California lawmakers are poised to pass a hard-fought bill this week to shield consumers from surprise out-of-network medical bills, despite continuing objections from physician groups.
Under the bipartisan bill, authored by Democratic Assemblyman Rob Bonta, patients who received care in in-network facilities would have to pay only in-network cost sharing. This would apply only to non-emergency care, since emergency physicians in California already are barred from balance-billing patients.
Health plans would pay non-contracting physicians the plan's average contracted rate or 125% of the Medicare rate, whichever is greater.

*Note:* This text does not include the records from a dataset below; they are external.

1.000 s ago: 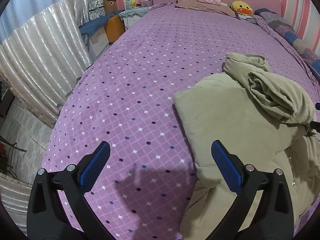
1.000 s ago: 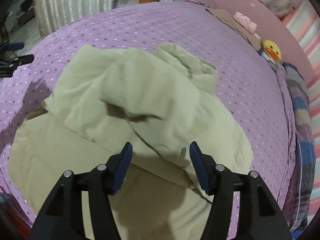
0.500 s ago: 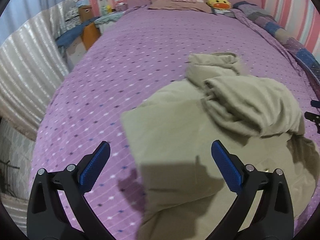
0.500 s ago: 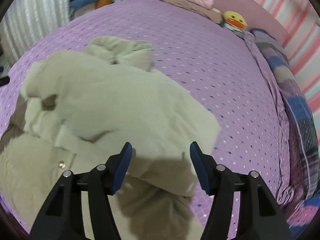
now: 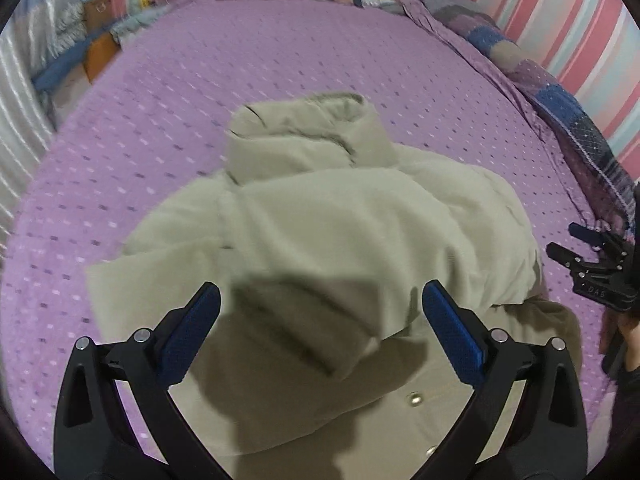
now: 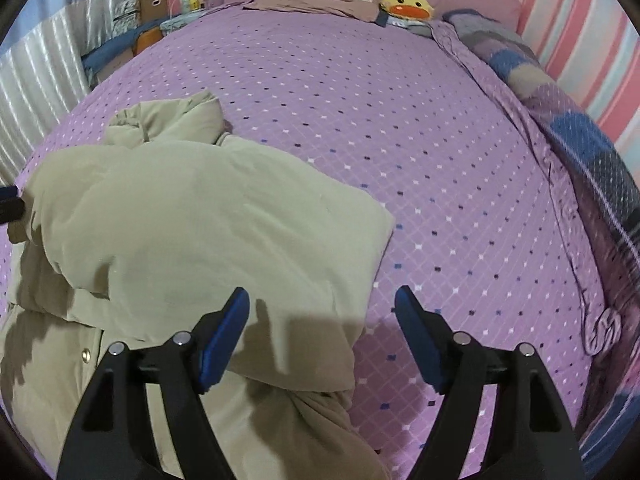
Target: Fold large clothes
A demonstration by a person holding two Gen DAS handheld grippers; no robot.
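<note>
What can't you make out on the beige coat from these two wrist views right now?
- Coat hem and lower front: cut off by the bottom edge in both views, behind the left gripper and right gripper.
- Sleeves: buried under the folded-over bulk.
- Coat's left edge: cut off in the right wrist view.
- Fabric detail: motion-blurred in the left wrist view.

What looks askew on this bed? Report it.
The beige coat is only half tidy: one side lies folded across its body in a puffy slab, the collar is bunched at the top, and the snap-button front shows below. Both grippers are open, the right gripper's jaws opening with nothing between them.
</note>
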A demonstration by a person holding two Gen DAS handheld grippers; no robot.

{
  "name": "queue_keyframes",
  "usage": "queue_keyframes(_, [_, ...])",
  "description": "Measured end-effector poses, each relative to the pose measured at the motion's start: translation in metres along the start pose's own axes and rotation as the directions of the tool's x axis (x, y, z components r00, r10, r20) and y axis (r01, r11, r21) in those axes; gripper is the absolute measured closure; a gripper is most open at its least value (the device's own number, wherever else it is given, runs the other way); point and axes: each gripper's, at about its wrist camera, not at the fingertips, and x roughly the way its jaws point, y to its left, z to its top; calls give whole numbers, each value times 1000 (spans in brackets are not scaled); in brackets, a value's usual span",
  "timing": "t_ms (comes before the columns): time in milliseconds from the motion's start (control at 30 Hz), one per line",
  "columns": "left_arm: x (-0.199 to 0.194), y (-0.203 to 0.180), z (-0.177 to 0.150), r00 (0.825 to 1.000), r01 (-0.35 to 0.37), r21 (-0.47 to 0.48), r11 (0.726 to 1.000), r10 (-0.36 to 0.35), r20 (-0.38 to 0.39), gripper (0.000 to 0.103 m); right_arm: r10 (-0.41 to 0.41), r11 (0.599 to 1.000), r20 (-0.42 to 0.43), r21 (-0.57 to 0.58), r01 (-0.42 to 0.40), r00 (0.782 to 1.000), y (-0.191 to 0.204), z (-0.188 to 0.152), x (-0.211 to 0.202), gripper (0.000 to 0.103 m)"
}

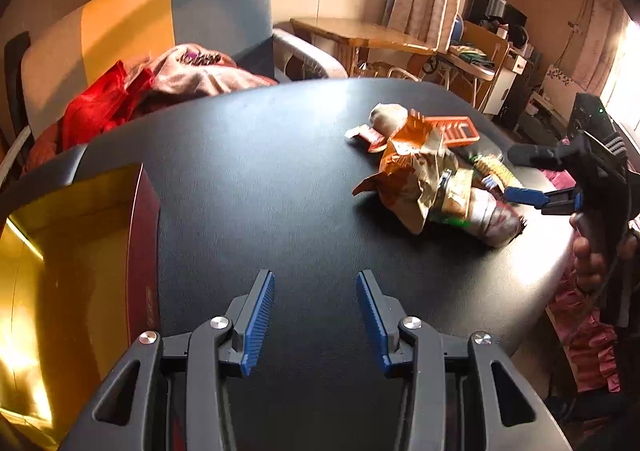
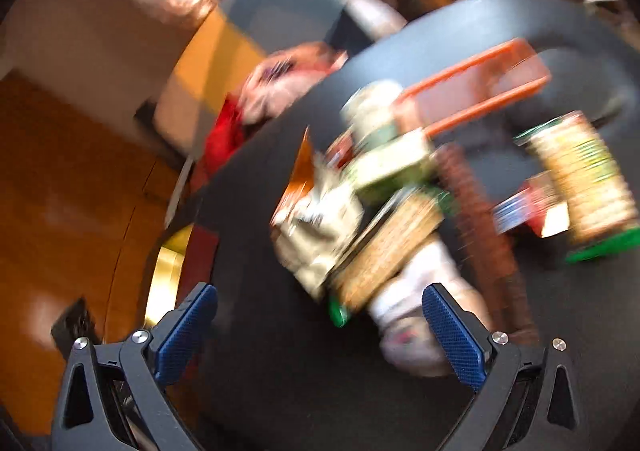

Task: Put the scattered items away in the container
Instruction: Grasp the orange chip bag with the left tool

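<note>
Black table [image 1: 260,171]; red box [image 1: 140,251] lettering perhaps gold, blurred, unreadable

Matt black table [image 1: 280,171] — glossy gold-lined box [image 1: 60,251].

The left wrist view looks forward and down along its own fingers [image 1: 316,315] across the black tabletop [image 1: 248,179], with the heap of wrappers [image 1: 432,179] well off in the right middle of the frame and the gold box [image 1: 72,251] at the left edge. The right wrist view sits close to that same heap [image 2: 380,211], tilted and blurred. Both views share the tabletop [image 2: 260,351], the heap, the orange comb [image 1: 452,129] [image 2: 472,91] and the box [image 2: 168,263]
</note>
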Motion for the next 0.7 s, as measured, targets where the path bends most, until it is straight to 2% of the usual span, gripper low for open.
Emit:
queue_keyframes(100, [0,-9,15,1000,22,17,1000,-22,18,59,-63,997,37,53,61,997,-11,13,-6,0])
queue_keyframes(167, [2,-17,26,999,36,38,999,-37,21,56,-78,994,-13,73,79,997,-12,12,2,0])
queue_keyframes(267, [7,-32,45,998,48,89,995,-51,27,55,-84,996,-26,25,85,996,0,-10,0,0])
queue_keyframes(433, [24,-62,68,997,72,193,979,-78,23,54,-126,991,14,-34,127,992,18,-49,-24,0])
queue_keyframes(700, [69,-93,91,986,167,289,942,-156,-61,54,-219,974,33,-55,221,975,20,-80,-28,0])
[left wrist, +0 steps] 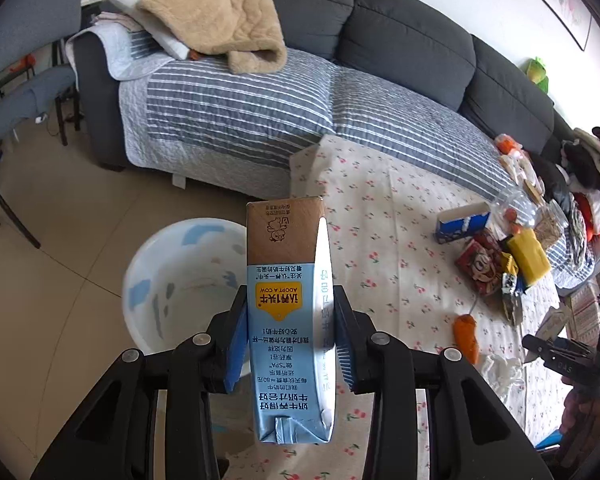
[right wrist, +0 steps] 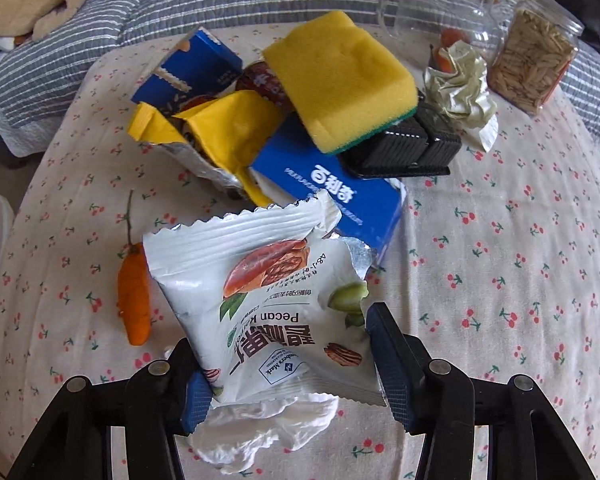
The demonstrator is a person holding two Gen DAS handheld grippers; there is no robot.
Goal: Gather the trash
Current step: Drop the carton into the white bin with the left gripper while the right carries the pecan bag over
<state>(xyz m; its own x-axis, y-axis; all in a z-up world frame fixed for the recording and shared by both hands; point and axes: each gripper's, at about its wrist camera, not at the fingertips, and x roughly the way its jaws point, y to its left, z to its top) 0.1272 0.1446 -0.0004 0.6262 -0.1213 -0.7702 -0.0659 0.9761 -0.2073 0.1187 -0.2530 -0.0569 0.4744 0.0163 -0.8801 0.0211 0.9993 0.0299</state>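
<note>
My left gripper (left wrist: 290,320) is shut on a blue and brown milk carton (left wrist: 288,312), held upright above the table edge, beside the white trash bucket (left wrist: 172,280) on the floor to the left. My right gripper (right wrist: 288,356) is shut on a white pecan snack bag (right wrist: 268,304), lifted over a crumpled white tissue (right wrist: 260,428) on the cherry-print tablecloth (right wrist: 500,280). More trash lies beyond: a torn yellow wrapper (right wrist: 216,132), a blue box (right wrist: 332,196), a crumpled foil wrapper (right wrist: 460,84).
A yellow sponge (right wrist: 340,76) rests on a black case (right wrist: 412,144). An orange carrot-like item (right wrist: 134,296), a glass jar (right wrist: 440,12) and a seed jar (right wrist: 532,60) sit on the table. A sofa with striped blanket (left wrist: 260,100) stands behind.
</note>
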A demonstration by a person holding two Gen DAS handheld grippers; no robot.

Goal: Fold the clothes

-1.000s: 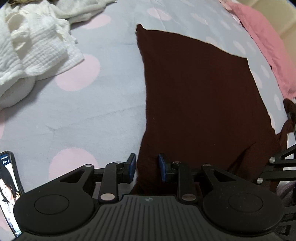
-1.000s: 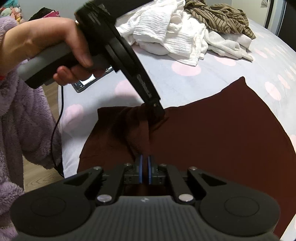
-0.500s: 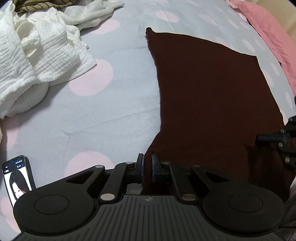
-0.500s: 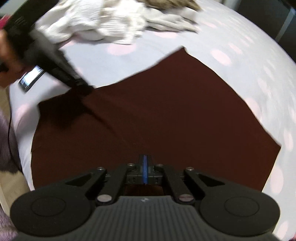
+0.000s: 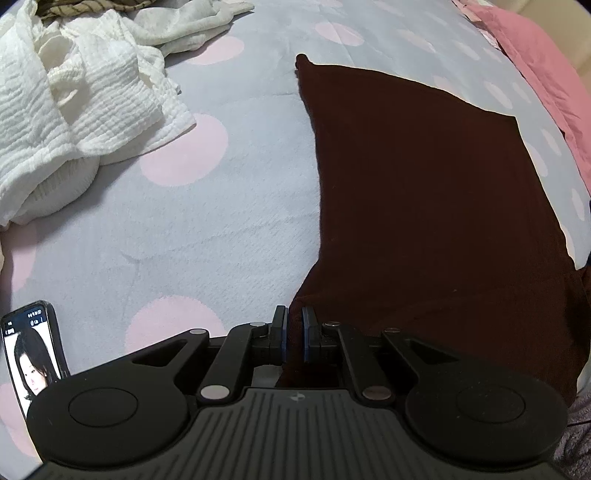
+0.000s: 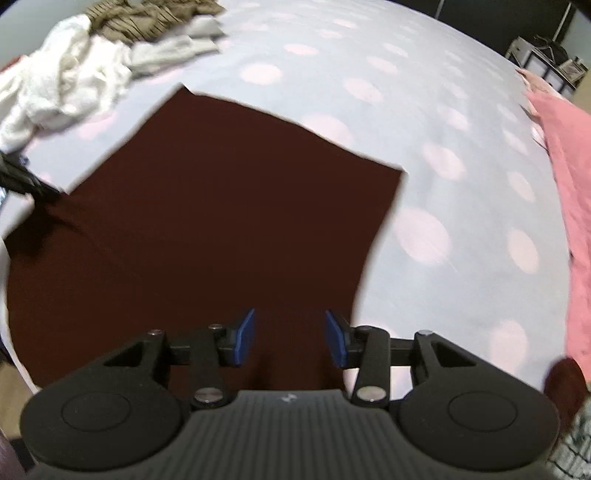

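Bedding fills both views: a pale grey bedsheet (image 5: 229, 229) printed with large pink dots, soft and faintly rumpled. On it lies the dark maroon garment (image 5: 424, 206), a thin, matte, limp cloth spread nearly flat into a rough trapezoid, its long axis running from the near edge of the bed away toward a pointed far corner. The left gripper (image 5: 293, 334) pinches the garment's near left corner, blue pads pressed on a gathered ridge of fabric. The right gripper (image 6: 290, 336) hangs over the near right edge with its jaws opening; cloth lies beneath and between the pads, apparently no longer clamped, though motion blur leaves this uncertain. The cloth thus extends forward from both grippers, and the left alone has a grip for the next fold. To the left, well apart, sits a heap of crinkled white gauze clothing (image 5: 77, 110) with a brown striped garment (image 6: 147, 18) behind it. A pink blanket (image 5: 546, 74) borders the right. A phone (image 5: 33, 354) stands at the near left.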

Doctors could appeal that through a binding independent dispute resolution process.
The bill, expected to receive a final vote in the Senate and the Assembly before the legislative session ends Aug. 31, also tightens requirements on health plans to offer adequate provider networks.
Florida enacted a similar law this year, joining New York, while Georgia and other states are studying the issue or considering legislation. A recent Consumers Union survey found that one-quarter of Californians who had hospital visits or surgery in the past two years were charged an out-of-network rate when they thought their provider was in-network.
The California Medical Association is still pushing for tougher network standards, while groups representing plastic surgeons, cardiologists and anesthesiologists oppose the bill. The California Hospital Association and the California Association of Health Plans have not declared a position.
“We hope both insurers and doctors are reluctantly coming to neutrality because there's a sense of inevitability and everyone is tired after two years of intense negotiations,” said Anthony Wright, executive director of Health Access California.